Copy the listing exactly. Omit nothing.

INPUT DATA -
----------------

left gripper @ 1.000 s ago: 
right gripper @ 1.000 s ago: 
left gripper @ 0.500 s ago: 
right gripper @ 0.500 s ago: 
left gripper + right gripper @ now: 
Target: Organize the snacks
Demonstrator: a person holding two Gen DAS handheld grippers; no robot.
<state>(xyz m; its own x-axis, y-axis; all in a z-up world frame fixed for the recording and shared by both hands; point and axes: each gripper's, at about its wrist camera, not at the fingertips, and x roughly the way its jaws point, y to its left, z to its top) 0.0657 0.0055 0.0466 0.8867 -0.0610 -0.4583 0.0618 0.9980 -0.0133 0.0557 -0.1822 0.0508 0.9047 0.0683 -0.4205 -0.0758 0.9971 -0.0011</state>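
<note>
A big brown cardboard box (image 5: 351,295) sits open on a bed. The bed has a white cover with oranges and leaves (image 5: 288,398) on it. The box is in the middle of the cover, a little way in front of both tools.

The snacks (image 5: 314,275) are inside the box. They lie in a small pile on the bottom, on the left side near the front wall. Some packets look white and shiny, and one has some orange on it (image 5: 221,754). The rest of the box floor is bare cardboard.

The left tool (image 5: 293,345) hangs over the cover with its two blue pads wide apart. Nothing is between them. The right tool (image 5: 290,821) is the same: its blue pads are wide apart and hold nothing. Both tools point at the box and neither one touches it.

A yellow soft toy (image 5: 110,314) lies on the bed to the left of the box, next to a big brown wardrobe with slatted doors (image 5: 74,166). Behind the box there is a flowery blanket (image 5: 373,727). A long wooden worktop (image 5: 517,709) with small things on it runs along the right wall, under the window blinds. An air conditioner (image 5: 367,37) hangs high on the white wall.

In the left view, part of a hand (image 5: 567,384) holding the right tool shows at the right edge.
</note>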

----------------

SOLUTION TO THE EXERCISE -
left gripper @ 1.000 s ago: 
right gripper @ 1.000 s ago: 
left gripper @ 0.500 s ago: 
right gripper @ 0.500 s ago: 
left gripper + right gripper @ now: 
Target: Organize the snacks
Demonstrator: a person holding two Gen DAS handheld grippers; no robot.
<state>(xyz m; its own x-axis, y-axis; all in a z-up world frame fixed for the recording and shared by both hands; point and axes: each gripper's, at about its wrist camera, not at the fingertips, and x roughly the way its jaws point, y to its left, z to its top) 0.0657 0.0055 0.0466 0.8867 -0.0610 -0.4583 0.0618 0.9980 -0.0133 0.0557 -0.1822 0.0508 0.9047 0.0683 -0.4205 -0.0758 0.9971 -0.0011</state>
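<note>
A big brown cardboard box (image 5: 351,295) sits open on a bed. The bed has a white cover with oranges and leaves (image 5: 288,398) on it. The box is in the middle of the cover, a little way in front of both tools.

The snacks (image 5: 314,275) are inside the box. They lie in a small pile on the bottom, on the left side near the front wall. Some packets look white and shiny, and one has some orange on it (image 5: 221,754). The rest of the box floor is bare cardboard.

The left tool (image 5: 293,345) hangs over the cover with its two blue pads wide apart. Nothing is between them. The right tool (image 5: 290,821) is the same: its blue pads are wide apart and hold nothing. Both tools point at the box and neither one touches it.

A yellow soft toy (image 5: 110,314) lies on the bed to the left of the box, next to a big brown wardrobe with slatted doors (image 5: 74,166). Behind the box there is a flowery blanket (image 5: 373,727). A long wooden worktop (image 5: 517,709) with small things on it runs along the right wall, under the window blinds. An air conditioner (image 5: 367,37) hangs high on the white wall.

In the left view, part of a hand (image 5: 567,384) holding the right tool shows at the right edge.
</note>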

No further output is needed for this exercise.